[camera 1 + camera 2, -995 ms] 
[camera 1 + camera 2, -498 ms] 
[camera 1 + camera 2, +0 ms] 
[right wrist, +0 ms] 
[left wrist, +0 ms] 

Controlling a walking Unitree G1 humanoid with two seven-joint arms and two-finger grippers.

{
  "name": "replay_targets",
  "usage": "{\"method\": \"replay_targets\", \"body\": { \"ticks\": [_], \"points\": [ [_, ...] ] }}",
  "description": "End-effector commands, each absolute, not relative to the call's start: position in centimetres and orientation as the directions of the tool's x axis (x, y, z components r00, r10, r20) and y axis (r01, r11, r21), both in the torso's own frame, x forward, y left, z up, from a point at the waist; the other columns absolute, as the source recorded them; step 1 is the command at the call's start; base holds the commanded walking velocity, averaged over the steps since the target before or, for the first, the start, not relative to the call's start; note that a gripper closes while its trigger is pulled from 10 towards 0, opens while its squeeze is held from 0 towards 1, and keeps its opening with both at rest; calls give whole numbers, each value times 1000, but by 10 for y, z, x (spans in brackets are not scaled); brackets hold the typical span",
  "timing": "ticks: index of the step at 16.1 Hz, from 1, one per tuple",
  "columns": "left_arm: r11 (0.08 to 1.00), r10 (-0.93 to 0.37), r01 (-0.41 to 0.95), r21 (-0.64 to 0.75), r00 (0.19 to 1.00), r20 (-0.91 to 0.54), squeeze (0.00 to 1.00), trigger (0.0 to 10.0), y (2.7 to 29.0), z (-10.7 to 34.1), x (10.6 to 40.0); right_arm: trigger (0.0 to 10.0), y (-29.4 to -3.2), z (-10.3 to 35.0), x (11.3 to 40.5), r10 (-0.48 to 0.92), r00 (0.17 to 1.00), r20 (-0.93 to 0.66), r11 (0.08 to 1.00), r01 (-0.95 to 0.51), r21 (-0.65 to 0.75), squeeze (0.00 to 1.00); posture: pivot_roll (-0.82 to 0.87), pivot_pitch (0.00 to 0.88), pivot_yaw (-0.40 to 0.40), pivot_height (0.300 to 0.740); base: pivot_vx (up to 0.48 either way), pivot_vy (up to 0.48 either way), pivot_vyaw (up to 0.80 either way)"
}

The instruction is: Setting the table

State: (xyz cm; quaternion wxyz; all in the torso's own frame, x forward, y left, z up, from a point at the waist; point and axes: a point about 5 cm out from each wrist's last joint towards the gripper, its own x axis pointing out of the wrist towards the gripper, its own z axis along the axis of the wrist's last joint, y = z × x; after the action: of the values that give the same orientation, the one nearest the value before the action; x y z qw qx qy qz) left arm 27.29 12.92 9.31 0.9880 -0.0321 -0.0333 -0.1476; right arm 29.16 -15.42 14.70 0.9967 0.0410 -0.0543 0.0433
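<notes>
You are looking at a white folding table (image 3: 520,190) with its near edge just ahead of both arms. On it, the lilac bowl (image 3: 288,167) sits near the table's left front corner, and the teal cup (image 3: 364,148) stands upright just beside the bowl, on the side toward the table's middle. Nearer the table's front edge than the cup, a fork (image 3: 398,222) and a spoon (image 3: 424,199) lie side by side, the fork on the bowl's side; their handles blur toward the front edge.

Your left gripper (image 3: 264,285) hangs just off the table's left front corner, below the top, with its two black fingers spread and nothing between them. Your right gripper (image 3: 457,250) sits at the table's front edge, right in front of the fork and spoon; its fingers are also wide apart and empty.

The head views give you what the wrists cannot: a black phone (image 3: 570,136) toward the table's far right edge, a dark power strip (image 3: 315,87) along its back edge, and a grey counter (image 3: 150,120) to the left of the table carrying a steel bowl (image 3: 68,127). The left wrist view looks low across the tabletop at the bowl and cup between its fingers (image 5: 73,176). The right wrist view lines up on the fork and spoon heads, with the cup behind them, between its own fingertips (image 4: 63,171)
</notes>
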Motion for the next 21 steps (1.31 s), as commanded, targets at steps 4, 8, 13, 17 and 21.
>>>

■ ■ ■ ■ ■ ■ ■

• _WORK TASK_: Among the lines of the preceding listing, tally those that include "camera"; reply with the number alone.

• _ANSWER TO THIS PROBLEM_: 3